"Let books be your dining table, / And you shall be full of delights. / Let them be your
mattress,/
And you shall sleep restful nights" (St. Ephraim the Syrian).


Wednesday, January 19, 2011

Copts Then and Now

Our debts to the aboriginal Christians of Egypt--today known as the Copts--are incalculable. The founders of monasticism and the preservers of some of the oldest icons in the world, they, more than any other tradition, have shown us a radical way of living the gospel through monasticism and, inter alia, an ascetic discipline more rigorous than any other Christian tradition in the world. They have also been on the front-line of those who have suffered for the gospel for more than fourteen centuries.

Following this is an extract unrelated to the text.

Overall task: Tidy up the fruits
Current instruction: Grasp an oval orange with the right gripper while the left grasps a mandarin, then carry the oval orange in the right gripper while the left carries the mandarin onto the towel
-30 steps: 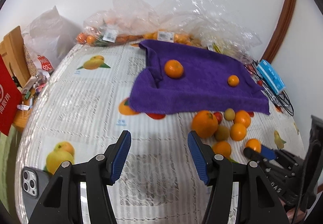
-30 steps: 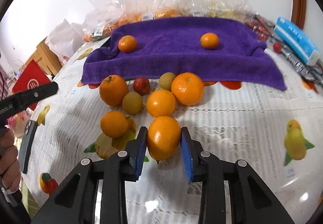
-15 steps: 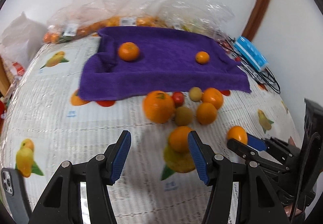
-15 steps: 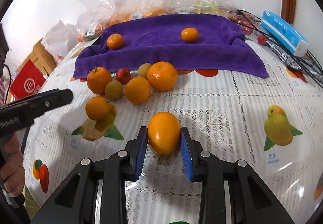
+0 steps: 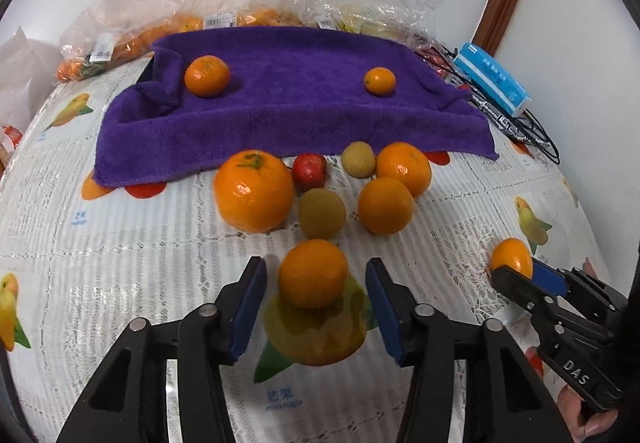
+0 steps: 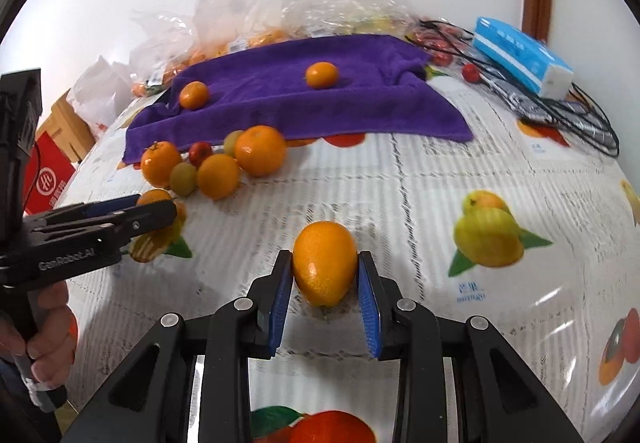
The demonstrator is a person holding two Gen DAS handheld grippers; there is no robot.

That plight of the Coptic Church in Egypt itself has only very recently begun to receive even passing notice on the part of the Western media in general, and Western Christians in particular. The New Year's Eve bombing of a Coptic church in Alexandria seems at long last to have drawn greater attention, though Copts have been suffering from Muslim violence for a very long time. The situation there has been grim for decades, but seems to have been growing worse in the last few years.

For those new to the Coptic world and desirous of some background of one of the most interesting and richest Christian traditions, they would do well to start with some of the works of Otto Meinardus, who, until his death in 2005, was the Western world's leading Coptologist--though himself not a Copt at all but a Methodist-Lutheran pastor from Germany.

The American University of Cairo Press recently sent me a copy of Meinardus's 

Two Thousand Years of Coptic Christianity (AUC Press, 1999, 2002, 2010), vii+344pp.

Originally published in 1999, and reissued in in paperback in 2002 and again last October, this is a good historical overview in three lengthy chapters and four substantial appendices. 

Meinardus was a prolific fellow who also wrote other important works on Coptic monks, Coptic saints and pilgrimages, Coptic monasteries, Coptic art, the Apostle Paul and his travels, St. John of Patmos, and more general introductions to Christians in the Middle East as well as the Holy Family's sojourn there.